**How to complete this task**
Only the lines from the top of the data through the line with "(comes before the" should be repeated, each exactly as written.

**Information supplied**
◆ ◆ ◆ ◆ ◆ ◆ ◆

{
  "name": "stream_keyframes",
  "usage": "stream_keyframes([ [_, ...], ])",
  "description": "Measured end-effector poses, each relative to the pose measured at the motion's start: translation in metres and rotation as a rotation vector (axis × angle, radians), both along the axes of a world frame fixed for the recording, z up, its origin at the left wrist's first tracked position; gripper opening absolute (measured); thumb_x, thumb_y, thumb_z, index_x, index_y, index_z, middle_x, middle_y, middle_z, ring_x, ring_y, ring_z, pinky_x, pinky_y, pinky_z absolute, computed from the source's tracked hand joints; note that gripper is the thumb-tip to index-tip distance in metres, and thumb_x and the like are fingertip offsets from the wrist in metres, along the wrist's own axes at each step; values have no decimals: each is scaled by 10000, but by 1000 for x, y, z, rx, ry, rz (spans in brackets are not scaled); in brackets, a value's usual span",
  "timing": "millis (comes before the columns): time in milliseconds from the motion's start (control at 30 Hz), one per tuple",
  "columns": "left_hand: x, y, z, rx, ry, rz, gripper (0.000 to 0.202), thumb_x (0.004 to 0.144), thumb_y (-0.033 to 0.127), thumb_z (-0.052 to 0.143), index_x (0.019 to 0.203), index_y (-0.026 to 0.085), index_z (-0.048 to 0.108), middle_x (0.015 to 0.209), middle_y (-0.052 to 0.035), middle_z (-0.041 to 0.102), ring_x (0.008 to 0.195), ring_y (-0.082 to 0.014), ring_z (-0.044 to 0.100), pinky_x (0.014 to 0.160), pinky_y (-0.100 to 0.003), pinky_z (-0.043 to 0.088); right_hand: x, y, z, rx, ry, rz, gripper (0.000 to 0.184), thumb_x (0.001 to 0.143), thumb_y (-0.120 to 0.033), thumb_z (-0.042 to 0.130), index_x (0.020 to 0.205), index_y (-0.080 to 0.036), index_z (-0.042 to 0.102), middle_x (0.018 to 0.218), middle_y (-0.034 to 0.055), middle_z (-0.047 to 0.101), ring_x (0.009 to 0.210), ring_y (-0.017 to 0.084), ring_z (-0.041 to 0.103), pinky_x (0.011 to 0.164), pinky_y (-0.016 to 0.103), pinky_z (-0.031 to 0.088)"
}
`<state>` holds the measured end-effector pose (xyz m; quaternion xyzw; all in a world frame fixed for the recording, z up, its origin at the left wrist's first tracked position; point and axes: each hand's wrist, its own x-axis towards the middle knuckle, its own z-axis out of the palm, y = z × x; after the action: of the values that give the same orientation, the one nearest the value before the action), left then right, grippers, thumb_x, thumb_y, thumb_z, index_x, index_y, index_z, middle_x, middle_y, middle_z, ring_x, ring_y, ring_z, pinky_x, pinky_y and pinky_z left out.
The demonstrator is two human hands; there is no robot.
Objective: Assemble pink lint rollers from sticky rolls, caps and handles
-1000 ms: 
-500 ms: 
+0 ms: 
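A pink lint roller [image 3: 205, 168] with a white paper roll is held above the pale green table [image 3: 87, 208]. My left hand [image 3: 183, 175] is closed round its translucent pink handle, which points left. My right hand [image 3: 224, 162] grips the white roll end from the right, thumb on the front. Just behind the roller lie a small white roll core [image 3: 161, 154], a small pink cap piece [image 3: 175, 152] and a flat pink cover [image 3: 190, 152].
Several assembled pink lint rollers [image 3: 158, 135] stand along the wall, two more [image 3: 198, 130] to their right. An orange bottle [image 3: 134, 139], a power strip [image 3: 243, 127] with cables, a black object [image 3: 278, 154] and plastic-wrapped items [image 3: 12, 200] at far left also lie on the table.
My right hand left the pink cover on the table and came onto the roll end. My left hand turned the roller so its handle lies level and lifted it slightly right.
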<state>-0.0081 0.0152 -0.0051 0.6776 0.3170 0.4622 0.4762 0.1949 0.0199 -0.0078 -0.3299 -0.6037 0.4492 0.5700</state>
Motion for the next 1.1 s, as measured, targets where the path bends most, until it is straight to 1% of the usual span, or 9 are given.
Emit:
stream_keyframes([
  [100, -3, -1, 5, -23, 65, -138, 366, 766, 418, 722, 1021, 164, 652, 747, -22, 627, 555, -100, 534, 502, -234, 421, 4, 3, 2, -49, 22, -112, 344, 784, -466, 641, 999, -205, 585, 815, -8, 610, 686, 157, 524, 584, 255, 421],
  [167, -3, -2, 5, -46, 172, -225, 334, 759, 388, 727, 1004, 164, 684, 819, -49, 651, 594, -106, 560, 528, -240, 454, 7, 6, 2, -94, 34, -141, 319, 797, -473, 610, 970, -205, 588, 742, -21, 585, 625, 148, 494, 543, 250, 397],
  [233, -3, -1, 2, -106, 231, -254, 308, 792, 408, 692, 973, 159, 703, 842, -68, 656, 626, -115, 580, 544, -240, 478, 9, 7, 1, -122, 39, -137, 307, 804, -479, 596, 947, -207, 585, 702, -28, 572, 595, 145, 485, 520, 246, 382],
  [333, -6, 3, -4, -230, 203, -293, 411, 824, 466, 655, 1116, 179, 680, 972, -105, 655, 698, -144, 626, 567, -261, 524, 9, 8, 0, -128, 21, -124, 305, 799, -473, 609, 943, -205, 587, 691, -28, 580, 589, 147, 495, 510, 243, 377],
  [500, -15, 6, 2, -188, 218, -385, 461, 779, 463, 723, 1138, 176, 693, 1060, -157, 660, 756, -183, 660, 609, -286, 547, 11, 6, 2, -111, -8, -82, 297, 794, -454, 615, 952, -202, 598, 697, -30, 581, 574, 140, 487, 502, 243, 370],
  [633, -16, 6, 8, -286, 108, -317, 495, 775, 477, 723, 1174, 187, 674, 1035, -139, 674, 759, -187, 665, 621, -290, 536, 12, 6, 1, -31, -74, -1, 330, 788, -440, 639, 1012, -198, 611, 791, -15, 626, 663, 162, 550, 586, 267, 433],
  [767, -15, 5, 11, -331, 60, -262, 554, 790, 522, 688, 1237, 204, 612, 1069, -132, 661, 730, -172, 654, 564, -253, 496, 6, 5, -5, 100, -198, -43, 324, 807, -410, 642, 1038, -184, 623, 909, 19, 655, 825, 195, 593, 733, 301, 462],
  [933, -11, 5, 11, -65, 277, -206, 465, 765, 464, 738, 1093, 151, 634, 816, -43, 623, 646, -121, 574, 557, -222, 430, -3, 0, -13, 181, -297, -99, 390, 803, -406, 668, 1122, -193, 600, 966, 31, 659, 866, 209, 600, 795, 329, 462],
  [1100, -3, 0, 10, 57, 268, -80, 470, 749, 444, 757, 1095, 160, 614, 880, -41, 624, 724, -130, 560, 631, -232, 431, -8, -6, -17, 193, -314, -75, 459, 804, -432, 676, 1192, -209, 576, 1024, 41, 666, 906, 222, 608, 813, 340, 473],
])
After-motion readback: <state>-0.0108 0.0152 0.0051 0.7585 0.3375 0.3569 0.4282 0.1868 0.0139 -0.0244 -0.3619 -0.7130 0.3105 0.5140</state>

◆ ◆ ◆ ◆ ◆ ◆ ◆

**Solution for this task**
{
  "name": "stream_keyframes",
  "usage": "stream_keyframes([ [_, ...], ])",
  "description": "Measured end-effector poses, each relative to the pose measured at the motion's start: translation in metres and rotation as a rotation vector (axis × angle, radians), both along the axes of a world frame fixed for the recording, z up, its origin at the left wrist's first tracked position; gripper opening absolute (measured); thumb_x, thumb_y, thumb_z, index_x, index_y, index_z, middle_x, middle_y, middle_z, ring_x, ring_y, ring_z, pinky_x, pinky_y, pinky_z absolute, computed from the source's tracked hand joints; note that gripper is the thumb-tip to index-tip distance in metres, and thumb_x and the like are fingertip offsets from the wrist in metres, along the wrist's own axes at each step; values have no decimals: each is scaled by 10000, but by 1000 for x, y, z, rx, ry, rz (spans in brackets are not scaled); in brackets, a value's usual span",
  "timing": "millis (comes before the columns): time in milliseconds from the motion's start (control at 30 Hz), one per tuple",

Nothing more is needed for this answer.